We have two options now:

  1. Create an environment by hand on the server and add its name in the config file:
    experiment:
       cluster: "bwunicluster"  # Either "bwunicluster" or "horeka"
       number_chain_jobs: 4 # How many times should a job - the suggestion evaluation - be chained together. It is used to
                        # cirumvent the problem of time outs in the cluster
       parallel_bandwidth: 4
       observation_budget: 60
       conda_env: name_of_env 
    This code snippet shows an updated version of the experiment configuration variables. Note that we added a new variable at the end "conda_env". It holds the name of the conda env you want to use.

  1. Create an environmenmt.yaml file and add it to the topmost folder of your repository as it is done in this project. At this location cluster_hyperopt can find it. The environment.yaml file contains all information about an environment, so that cluster hyperopt can create a conda environment from it on the server.

    To create such file open a terminal and activate the model_env using:

    conda activate model_env

    In the next step create the environment.yaml file:

    conda env export > environment.yaml

    Move this file to the correct location, described above.

Section 6

To get value suggestions for the hyperparameters from SIGOPT, cluster_hyperopt needs the API Tokens. We create a file sigopt_token where we store those tokens.

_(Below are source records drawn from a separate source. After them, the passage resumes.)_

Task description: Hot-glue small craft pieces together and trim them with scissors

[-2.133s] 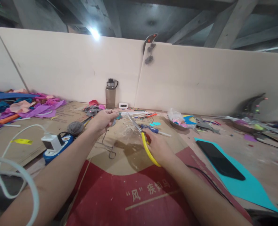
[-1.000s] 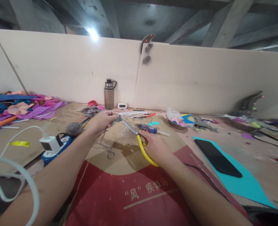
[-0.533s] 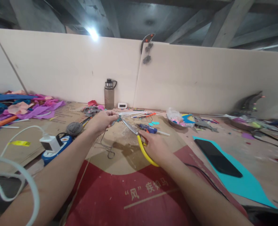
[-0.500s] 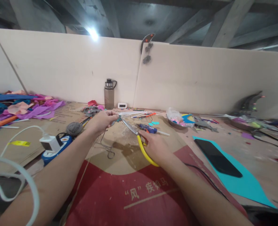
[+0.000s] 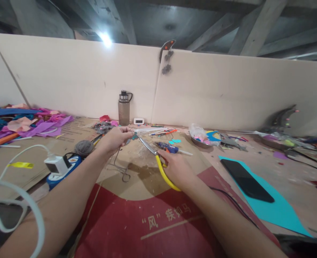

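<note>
My left hand (image 5: 118,139) is closed in a pinch on a small teal piece (image 5: 134,135), its shape too small to make out. A grey cord (image 5: 118,161) trails down below that hand to the cardboard. My right hand (image 5: 176,166) grips a pair of scissors (image 5: 161,170) with yellow handles. Their metal blades point up and left, with the tips at the teal piece; whether they touch it I cannot tell. A blue glue gun (image 5: 172,148) lies just behind the right hand.
Red and tan cardboard (image 5: 126,218) covers the table in front. A black phone (image 5: 245,179) rests on turquoise sheet (image 5: 284,213) at right. A bottle (image 5: 123,109) stands by the wall. Grey yarn (image 5: 83,147), a blue power strip (image 5: 64,172) and a white cable (image 5: 37,211) lie left.
The view has shifted very slightly. Both hands hold nearly the same positions, the scissors still at the teal piece.
</note>
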Motion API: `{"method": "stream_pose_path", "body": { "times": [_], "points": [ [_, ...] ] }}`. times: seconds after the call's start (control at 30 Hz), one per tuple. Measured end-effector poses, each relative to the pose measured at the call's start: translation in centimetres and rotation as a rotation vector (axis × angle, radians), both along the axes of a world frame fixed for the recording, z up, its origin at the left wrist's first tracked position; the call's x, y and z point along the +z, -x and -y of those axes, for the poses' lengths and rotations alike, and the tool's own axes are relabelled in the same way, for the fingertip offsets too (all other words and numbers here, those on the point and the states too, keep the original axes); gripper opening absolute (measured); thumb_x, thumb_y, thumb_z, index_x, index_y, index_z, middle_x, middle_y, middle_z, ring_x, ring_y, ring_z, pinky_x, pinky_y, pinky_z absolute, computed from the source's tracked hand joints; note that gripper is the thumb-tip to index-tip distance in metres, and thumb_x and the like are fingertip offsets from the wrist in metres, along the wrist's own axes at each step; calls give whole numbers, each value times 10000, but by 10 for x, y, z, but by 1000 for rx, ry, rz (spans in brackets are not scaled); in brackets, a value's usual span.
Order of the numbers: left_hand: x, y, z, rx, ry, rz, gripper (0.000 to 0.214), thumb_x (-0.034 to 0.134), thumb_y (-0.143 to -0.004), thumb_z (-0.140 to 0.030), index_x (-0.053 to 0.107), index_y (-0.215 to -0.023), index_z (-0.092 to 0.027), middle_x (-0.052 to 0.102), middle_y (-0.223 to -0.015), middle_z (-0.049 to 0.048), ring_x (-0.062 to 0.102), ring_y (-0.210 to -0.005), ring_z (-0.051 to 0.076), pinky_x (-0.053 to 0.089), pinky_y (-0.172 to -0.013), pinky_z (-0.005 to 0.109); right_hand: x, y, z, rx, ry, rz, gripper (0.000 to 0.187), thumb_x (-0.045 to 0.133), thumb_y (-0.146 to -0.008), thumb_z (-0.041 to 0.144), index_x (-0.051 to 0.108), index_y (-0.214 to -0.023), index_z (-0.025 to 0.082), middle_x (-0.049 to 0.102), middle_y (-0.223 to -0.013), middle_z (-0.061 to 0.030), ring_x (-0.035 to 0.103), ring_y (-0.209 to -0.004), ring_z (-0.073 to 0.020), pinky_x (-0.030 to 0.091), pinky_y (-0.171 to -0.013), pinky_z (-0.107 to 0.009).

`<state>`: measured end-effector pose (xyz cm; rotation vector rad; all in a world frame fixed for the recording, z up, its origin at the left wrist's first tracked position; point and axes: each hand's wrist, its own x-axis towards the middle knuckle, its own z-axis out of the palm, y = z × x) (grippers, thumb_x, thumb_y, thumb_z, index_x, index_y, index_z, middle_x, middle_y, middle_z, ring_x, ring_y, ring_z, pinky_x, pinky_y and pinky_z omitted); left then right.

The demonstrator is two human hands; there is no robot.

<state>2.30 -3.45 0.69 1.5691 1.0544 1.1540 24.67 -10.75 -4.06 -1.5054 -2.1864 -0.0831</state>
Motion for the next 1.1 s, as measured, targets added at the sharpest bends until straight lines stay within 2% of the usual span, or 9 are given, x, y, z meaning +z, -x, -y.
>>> {"method": "stream_pose_path", "body": {
  "times": [0.2, 0.33, 0.43, 0.53, 0.63, 0.7, 0.87, 1.0, 1.1],
  "points": [
    [0, 4, -2, -67, 68, 92, 185, 640, -699, -267, 548, -598, -142, 344, -362, -64, 231, -325, 23, 132, -357, 185, -5, 0, -3, -2, 63, -114, 311, 442, -814, 224, 610, -1076, 228, 680, -775, -48, 576, -637, -155, 341, -570, -241],
    [1, 10, -4, -182, 235, 236, 167, 641, -698, -275, 575, -634, -135, 311, -374, -73, 190, -316, 13, 104, -332, 172, -7, 0, -6, 80, 15, -249, 335, 448, -811, 214, 556, -1128, 210, 653, -893, -52, 566, -733, -149, 394, -663, -243],
    [1, 13, -5, -228, 361, 277, 178, 618, -721, -307, 610, -694, -131, 236, -344, -90, 132, -305, 20, 63, -316, 177, -8, -1, -8, 99, -27, -265, 406, 469, -795, 211, 499, -1200, 184, 624, -960, -75, 549, -774, -158, 403, -702, -260],
    [-1, 11, -6, -224, 323, 297, 164, 626, -713, -295, 594, -684, -137, 272, -360, -86, 159, -309, 18, 90, -317, 168, -6, -3, -9, 102, -14, -238, 368, 470, -797, 214, 526, -1159, 179, 628, -897, -64, 540, -738, -154, 392, -680, -257],
    [-5, 6, -8, -134, 166, 280, 159, 654, -683, -273, 568, -659, -141, 374, -421, -64, 287, -345, 24, 159, -342, 159, -3, -4, -6, 78, 52, -214, 286, 466, -814, 245, 574, -1074, 201, 640, -798, -37, 534, -658, -140, 359, -609, -238],
    [-7, 4, -12, -29, 66, 243, 164, 667, -664, -273, 576, -658, -137, 449, -471, -43, 369, -395, 37, 211, -370, 162, 0, -3, -4, 61, 77, -198, 268, 472, -818, 262, 590, -1052, 207, 644, -763, -31, 526, -618, -131, 334, -578, -232],
    [-10, 4, -18, 245, -72, 223, 139, 681, -622, -239, 645, -691, -125, 596, -621, -6, 454, -523, 55, 314, -486, 172, 2, 2, 4, 82, 169, -165, 246, 531, -784, 255, 611, -1015, 225, 644, -743, -16, 533, -618, -125, 328, -569, -224],
    [-9, 8, -20, 293, -129, 246, 139, 681, -610, -243, 662, -692, -133, 625, -667, -4, 493, -603, 77, 358, -569, 183, 0, 2, 17, 178, 297, -190, 366, 640, -706, 300, 584, -1060, 224, 652, -806, -12, 567, -686, -140, 389, -603, -225],
    [-8, 10, -20, 280, -142, 261, 152, 683, -608, -258, 648, -683, -131, 597, -624, -16, 450, -549, 63, 333, -534, 182, 6, -5, 35, 337, 348, -127, 449, 666, -671, 219, 580, -1109, 261, 649, -982, -14, 586, -853, -149, 431, -747, -241]
  ]
}}
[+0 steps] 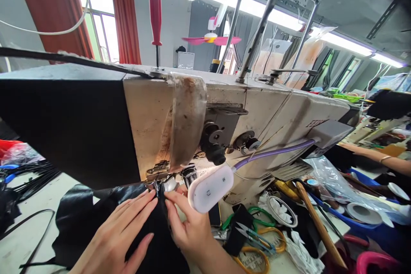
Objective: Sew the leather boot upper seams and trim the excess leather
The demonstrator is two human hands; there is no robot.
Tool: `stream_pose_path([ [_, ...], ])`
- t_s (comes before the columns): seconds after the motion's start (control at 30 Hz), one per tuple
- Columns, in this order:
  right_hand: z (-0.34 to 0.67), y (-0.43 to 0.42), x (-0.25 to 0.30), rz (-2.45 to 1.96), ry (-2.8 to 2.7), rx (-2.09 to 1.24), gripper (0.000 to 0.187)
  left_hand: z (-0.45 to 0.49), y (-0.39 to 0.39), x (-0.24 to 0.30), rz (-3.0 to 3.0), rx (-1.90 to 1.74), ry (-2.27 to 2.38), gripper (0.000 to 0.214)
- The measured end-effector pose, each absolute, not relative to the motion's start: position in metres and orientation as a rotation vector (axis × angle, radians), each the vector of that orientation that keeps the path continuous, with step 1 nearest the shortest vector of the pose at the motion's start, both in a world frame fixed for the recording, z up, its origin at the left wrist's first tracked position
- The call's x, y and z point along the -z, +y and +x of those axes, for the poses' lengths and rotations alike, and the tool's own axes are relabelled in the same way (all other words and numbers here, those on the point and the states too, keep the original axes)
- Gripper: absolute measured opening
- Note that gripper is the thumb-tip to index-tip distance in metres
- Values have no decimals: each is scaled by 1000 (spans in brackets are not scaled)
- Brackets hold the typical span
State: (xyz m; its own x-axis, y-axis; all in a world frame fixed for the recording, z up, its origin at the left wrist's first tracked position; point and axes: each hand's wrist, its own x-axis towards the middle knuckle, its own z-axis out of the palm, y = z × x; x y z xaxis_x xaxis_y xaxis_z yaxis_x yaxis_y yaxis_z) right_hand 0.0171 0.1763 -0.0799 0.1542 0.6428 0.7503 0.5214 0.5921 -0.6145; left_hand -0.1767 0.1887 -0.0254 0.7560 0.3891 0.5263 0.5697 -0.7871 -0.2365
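Worktable (16, 245), black material (159, 239) under left hand (115, 231)

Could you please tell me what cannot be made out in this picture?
All in the head view:
Black material: partly covered by the left hand, and cut off by the bottom edge.
Right hand: partly hidden behind the lamp.
Lettering on the machine: partly covered by the grey box.
Co-worker's arm: cut off by the right edge.

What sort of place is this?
Probably a sewing workshop: the left hand and right hand touch black material at a sewing machine, snips lie to the right, and another person's arm shows beyond.
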Motion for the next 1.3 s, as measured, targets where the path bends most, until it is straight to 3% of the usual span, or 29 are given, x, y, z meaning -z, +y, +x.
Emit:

You can create this file in a location of your choice on the BWUniCluster:

SIGOPT_TOKEN=**********************************************
SIGOPT_DEV_TOKEN=**********************************************

The difference between these two tokens is that the SIGOPT_DEV_TOKEN only provides a random suggestion for developing purposes whereas SIGOPT_TOKEN provides serious suggestions. This option can then be activated or deactivated in the config file via sigopt_options.dev_run

You can find your SIGOPT_TOKEN and SIGOPT_DEV_TOKEN on the SIGOPT Website: https://app.sigopt.com/tokens/info under the menu points:

  • <Your Username>
    • "API Tokens"

The next step is to assign an environment variable called SIGOPT_ENV_FILE to the path of this newly created file:

export SIGOPT_ENV_FILE=path/sigopt_token

Now cluster hyperopt can get value suggestions from sigopt.

Section 7

One last thing we need to do before using cluster_hyperopt is to install it: Open a terminal in a location of your choice on the BWUniCluster. Use an existing or create a new conda environment.

conda env create -n "a_new_env"

And activate it:

conda activate a_new_env

Clone the cluster_hyperopt repository

git clone [email protected]:aimat-lab/cluster-hyperopt.git

And install it (make sure that pip is installed):

cd cluster-hyperopt
pip install -e .

Section 8

Now we can run the hyperparameter search.

Open a terminal on the BWUniCluster and execute the following command

python .../sigopt_hyperopt/hyperopt.py start --config_path=.../config.yaml

/sigopt_hyperopt/hyperopt.py is located in the cluster-hyperopt repository, that you installed in Section 7.

--config_path is the path to the configuration file you created in Section 4.